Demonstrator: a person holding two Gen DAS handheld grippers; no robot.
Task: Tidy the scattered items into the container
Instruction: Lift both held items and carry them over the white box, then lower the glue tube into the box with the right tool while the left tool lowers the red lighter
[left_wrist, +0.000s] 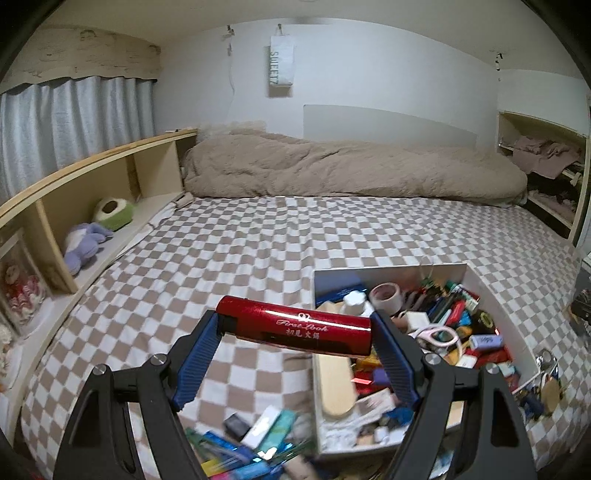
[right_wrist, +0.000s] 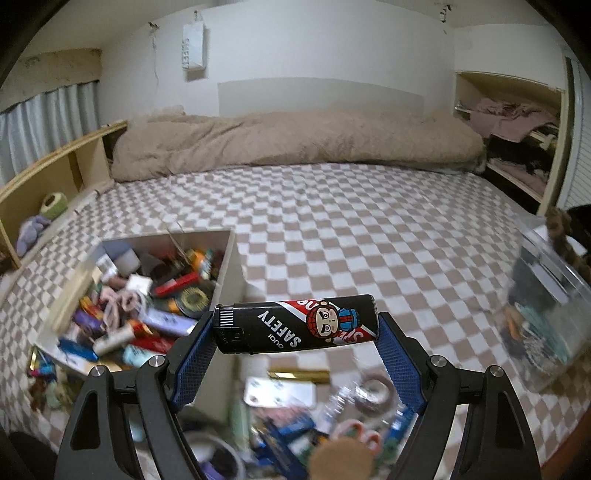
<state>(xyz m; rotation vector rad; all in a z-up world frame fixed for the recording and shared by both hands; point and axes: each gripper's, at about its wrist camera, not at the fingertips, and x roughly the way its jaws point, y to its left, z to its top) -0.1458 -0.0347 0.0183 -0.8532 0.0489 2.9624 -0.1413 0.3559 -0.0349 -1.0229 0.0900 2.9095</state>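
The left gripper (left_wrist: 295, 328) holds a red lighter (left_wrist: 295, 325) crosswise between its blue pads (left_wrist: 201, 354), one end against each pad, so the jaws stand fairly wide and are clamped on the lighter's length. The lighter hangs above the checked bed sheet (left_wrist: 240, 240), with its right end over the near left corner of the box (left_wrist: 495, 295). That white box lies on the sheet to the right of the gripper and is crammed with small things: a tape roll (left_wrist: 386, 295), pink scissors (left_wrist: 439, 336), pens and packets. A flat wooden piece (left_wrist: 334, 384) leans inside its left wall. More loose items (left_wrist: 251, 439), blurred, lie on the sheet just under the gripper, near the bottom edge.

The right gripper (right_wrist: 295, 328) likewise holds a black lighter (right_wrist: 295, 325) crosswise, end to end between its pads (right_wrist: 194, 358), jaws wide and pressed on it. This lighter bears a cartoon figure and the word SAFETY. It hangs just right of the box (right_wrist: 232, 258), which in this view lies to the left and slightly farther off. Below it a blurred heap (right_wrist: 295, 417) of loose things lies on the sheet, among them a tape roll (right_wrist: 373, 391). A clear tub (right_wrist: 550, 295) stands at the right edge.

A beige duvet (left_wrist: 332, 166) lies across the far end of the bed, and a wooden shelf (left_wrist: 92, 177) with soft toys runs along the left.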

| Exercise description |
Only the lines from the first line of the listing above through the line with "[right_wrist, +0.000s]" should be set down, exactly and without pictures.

| Output for this task |
Demonstrator: a person holding two Gen DAS handheld grippers; no robot.
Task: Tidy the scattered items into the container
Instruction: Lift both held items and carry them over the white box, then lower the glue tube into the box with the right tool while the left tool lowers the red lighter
[left_wrist, +0.000s] 
[right_wrist, +0.000s] 

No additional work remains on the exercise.